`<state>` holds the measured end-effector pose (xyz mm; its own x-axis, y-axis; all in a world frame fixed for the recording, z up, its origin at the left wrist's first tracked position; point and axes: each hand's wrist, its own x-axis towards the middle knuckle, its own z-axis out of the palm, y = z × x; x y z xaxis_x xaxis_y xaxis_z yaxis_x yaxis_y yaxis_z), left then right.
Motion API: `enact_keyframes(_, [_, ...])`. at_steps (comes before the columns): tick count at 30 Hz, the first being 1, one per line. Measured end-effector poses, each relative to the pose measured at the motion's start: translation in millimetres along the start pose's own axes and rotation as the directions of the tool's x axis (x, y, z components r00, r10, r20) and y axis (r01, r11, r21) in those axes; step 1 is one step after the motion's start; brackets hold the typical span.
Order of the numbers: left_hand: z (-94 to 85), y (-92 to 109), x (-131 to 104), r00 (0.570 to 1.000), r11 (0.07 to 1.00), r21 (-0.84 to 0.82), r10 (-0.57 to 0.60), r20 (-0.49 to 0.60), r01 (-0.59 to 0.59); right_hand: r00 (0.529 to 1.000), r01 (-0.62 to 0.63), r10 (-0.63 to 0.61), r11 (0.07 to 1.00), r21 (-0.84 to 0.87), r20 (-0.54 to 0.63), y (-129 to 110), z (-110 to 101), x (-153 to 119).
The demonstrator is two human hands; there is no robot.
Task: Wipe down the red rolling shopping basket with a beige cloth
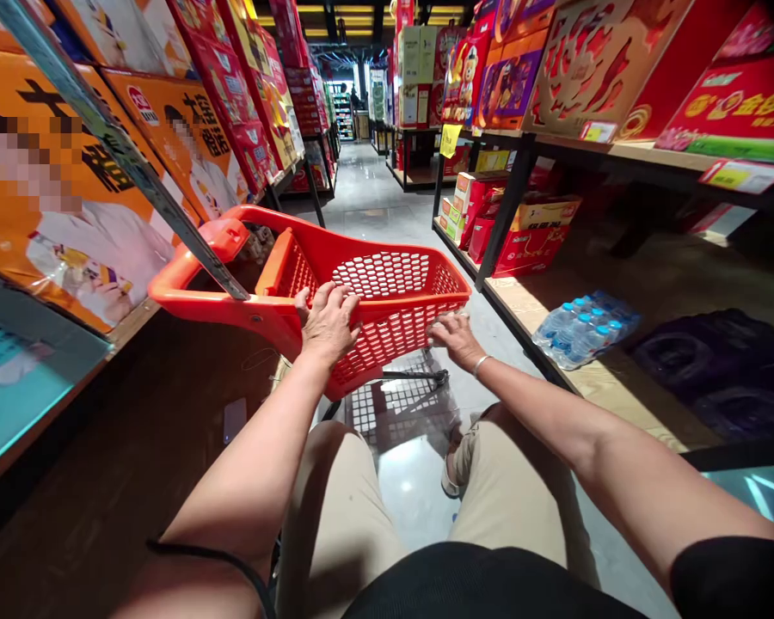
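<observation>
While at the cart (387, 335), 2 hands (328, 325) (457, 340) backs up.

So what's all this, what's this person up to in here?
A person has both bare hands at the side of a red shopping cart: the left hand on the rim, the right hand lower, near one end. The cart stands between shelves of boxed goods, with bottles lying on the right.
</observation>
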<state>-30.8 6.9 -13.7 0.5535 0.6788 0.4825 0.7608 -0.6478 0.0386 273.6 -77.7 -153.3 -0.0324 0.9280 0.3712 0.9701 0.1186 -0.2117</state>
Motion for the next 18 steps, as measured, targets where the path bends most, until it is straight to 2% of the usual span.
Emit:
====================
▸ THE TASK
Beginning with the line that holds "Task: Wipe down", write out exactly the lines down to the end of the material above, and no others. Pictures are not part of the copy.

▸ ANSWER SECTION
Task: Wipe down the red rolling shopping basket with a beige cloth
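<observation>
While at the cart (387, 335), 2 hands (328, 325) (457, 340) backs up.

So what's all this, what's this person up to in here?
A person has both bare hands at the side of a red shopping cart: the left hand on the rim, the right hand lower, near one end. The cart stands between shelves of boxed goods, with bottles lying on the right.
</observation>
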<state>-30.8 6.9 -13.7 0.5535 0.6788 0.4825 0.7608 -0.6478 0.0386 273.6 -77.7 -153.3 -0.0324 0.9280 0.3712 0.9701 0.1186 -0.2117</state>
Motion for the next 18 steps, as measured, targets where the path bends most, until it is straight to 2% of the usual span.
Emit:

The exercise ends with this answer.